Only the lines below starting at the one that contains "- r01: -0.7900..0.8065" and ending at the one that contains "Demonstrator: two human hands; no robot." are to be reproduced, exactly and with both ends kept.

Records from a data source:
================================
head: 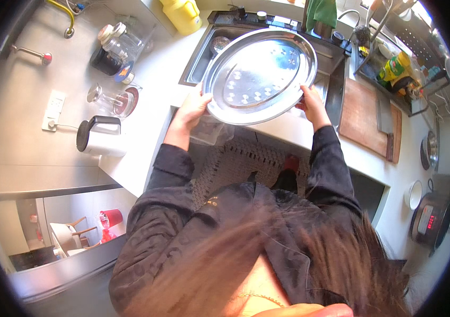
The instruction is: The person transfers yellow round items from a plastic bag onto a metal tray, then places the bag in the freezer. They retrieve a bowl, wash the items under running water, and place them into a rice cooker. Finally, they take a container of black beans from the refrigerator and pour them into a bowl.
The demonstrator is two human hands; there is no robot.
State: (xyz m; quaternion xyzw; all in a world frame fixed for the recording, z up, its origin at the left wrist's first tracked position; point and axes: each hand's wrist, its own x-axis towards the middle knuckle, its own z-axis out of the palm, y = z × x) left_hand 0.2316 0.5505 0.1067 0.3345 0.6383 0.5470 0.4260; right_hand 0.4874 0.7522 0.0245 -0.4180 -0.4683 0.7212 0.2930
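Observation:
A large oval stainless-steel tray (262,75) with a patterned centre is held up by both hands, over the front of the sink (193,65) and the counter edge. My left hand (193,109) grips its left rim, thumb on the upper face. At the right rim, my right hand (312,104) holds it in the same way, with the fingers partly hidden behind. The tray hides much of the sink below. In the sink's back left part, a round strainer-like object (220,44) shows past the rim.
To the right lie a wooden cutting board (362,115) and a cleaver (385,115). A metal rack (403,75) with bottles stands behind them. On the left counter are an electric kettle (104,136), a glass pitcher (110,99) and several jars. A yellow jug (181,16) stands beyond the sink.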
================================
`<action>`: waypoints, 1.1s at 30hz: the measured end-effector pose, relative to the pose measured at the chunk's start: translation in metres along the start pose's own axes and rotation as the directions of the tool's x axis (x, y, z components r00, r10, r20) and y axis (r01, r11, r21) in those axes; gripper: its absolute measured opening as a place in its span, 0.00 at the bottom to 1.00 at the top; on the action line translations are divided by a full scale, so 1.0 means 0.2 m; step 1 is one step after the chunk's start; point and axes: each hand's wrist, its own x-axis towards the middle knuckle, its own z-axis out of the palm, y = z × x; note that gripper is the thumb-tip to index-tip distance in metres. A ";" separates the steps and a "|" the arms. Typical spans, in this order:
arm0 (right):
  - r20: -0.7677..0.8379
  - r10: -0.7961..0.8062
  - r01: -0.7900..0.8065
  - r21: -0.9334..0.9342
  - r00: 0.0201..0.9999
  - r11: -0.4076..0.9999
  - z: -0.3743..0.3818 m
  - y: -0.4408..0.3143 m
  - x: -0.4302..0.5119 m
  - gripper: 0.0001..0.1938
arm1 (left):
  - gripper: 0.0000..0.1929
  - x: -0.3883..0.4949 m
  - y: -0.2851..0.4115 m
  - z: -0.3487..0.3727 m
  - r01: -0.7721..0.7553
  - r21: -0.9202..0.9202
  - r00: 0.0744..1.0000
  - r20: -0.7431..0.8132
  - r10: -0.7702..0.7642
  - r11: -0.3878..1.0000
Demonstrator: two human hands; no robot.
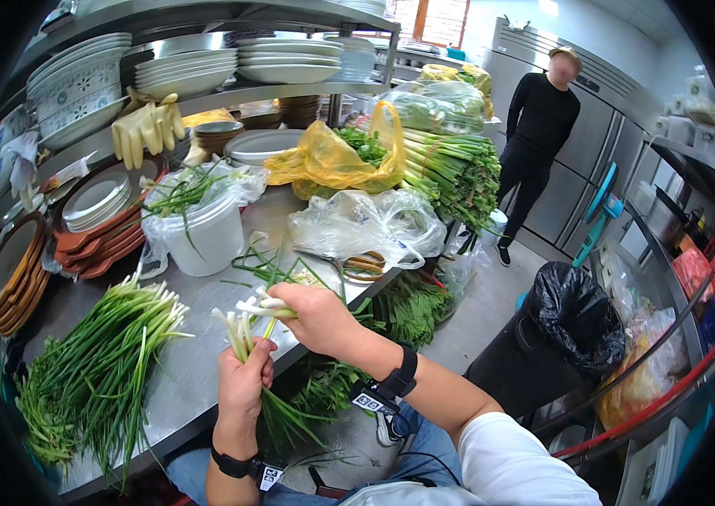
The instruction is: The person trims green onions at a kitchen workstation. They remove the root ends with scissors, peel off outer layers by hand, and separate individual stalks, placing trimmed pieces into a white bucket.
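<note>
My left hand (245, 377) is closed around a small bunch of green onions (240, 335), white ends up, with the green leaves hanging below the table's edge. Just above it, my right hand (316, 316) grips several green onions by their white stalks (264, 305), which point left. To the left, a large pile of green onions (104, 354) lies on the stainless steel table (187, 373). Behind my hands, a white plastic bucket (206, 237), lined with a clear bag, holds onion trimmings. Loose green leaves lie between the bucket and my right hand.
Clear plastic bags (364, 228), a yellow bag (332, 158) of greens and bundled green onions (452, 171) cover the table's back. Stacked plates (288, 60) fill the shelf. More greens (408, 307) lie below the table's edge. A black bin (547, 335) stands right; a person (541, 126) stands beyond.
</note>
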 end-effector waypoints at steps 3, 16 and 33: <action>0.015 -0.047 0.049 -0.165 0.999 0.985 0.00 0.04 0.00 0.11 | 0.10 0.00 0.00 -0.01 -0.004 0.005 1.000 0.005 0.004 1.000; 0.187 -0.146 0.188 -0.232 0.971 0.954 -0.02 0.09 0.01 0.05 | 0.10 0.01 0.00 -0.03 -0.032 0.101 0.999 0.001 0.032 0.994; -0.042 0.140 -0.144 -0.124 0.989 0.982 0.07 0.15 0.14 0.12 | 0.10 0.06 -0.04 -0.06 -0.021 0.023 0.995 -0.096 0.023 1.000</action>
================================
→ ANSWER TO THE PROBLEM:
  - r01: -0.7900..0.8065
  - r21: -0.9334..0.9342
  - r00: 0.0201..0.9999
  - r11: -0.4076..0.9999
  - z: -0.3743..0.3818 m
  - y: -0.4408..0.3143 m
  - x: -0.4302..0.5119 m
  - gripper: 0.0001..0.1938
arm1 (left):
  - gripper: 0.0000..0.1929
  - x: -0.3883..0.4949 m
  - y: -0.2851..0.4115 m
  - z: -0.3487..0.3727 m
  - r01: -0.7721..0.7553
  - r21: -0.9202..0.9202
  - r00: 0.0744..1.0000
  - r20: -0.7431..0.8132
  - r10: -0.7702..0.7642
  - r11: -0.3878..1.0000
Demonstrator: two human hands; no robot.

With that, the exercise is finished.